-- Exercise input follows --
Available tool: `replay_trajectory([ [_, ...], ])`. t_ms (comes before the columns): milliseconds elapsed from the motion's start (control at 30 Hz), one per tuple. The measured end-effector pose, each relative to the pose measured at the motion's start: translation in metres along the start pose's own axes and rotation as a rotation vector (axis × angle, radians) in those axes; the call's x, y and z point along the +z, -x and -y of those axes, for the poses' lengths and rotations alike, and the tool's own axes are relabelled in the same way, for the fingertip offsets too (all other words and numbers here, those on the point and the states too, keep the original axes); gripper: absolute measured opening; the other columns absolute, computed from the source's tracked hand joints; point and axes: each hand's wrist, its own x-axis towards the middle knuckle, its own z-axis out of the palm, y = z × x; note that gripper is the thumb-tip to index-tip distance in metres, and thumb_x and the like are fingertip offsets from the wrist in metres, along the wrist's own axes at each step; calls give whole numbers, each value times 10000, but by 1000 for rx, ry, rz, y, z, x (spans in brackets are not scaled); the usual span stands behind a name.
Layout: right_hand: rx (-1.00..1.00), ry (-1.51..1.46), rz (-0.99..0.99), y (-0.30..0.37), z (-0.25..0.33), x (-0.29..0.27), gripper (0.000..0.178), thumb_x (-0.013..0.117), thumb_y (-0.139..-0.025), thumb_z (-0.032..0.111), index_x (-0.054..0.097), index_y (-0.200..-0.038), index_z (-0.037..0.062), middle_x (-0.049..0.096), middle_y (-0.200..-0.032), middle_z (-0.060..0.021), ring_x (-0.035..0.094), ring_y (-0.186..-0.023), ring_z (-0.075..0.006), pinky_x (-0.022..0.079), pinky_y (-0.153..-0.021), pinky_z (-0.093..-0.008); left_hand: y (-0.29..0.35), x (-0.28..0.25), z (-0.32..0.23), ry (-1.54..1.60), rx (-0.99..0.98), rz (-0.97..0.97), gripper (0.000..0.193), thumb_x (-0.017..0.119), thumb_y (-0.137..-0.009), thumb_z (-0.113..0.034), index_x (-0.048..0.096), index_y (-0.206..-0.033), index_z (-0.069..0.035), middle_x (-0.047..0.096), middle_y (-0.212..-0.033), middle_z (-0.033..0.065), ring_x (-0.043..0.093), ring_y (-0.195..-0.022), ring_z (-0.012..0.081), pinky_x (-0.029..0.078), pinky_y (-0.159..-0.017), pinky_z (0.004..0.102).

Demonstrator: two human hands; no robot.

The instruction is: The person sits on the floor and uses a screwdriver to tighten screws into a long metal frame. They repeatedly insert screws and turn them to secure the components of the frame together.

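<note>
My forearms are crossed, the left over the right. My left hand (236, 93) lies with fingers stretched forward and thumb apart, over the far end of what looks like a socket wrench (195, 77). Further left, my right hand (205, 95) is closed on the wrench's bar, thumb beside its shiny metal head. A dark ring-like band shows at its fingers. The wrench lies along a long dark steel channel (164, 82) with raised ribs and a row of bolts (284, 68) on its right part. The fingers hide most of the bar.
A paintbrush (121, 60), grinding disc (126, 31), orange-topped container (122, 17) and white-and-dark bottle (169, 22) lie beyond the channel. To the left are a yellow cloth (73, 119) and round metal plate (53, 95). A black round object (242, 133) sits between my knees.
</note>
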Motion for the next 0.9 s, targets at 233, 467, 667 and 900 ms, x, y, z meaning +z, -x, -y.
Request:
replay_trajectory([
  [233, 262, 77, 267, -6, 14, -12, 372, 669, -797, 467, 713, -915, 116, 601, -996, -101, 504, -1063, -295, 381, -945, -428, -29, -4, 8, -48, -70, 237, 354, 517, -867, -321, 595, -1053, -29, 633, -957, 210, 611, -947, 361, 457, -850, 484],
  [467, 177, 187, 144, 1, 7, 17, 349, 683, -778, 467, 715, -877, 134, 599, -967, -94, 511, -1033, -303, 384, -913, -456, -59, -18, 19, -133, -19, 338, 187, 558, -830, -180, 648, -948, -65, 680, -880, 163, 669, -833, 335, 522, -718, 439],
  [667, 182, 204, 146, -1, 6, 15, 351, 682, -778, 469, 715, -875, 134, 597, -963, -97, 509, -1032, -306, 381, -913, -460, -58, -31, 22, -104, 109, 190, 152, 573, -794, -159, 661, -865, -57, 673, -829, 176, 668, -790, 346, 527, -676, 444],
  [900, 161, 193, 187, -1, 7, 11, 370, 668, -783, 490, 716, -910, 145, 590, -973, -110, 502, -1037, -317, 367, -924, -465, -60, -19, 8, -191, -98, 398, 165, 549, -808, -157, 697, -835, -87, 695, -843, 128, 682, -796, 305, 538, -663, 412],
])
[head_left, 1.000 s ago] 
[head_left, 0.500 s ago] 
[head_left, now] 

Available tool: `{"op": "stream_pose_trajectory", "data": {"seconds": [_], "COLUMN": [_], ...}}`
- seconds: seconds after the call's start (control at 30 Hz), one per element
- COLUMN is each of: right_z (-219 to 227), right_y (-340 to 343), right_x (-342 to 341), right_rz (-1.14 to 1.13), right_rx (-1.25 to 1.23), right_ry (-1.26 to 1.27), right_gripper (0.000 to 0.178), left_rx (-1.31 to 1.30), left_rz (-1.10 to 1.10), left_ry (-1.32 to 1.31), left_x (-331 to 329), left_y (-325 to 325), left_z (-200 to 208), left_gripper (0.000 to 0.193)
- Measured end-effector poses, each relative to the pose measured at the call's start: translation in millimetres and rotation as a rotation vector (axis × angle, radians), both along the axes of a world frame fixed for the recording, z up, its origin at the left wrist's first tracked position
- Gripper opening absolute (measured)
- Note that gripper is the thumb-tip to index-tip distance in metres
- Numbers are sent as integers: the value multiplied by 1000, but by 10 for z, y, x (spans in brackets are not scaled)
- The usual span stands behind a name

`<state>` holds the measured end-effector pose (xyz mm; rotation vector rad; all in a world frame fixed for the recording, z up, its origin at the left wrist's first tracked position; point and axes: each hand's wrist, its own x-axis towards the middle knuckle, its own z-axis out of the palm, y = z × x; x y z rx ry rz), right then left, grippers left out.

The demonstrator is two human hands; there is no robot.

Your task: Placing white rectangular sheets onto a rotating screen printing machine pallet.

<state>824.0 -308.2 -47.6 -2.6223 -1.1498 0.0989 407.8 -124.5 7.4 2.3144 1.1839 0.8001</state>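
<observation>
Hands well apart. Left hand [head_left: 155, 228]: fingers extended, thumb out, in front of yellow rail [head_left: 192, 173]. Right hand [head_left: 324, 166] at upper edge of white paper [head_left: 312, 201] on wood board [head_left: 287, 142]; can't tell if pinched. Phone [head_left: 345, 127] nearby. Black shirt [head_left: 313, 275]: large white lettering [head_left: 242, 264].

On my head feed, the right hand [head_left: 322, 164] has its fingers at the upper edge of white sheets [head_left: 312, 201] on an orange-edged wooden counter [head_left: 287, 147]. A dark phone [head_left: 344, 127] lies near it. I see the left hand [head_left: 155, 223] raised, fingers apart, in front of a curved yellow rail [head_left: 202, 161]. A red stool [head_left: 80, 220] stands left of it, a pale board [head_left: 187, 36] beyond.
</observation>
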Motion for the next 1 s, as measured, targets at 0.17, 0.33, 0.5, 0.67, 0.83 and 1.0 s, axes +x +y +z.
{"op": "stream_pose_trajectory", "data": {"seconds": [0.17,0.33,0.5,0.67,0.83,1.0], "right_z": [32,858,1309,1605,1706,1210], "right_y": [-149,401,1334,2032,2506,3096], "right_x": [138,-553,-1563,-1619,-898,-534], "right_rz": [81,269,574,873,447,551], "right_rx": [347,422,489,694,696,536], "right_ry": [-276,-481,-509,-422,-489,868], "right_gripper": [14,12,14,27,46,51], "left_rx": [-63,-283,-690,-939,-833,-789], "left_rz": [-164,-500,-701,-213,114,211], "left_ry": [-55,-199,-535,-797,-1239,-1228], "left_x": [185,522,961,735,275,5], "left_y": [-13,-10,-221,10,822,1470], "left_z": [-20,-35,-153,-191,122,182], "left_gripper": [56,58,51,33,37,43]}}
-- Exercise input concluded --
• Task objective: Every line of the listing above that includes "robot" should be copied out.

• Worked solution:
Demonstrator: two human hands; no robot.
The demonstrator is two human hands; there is no robot.

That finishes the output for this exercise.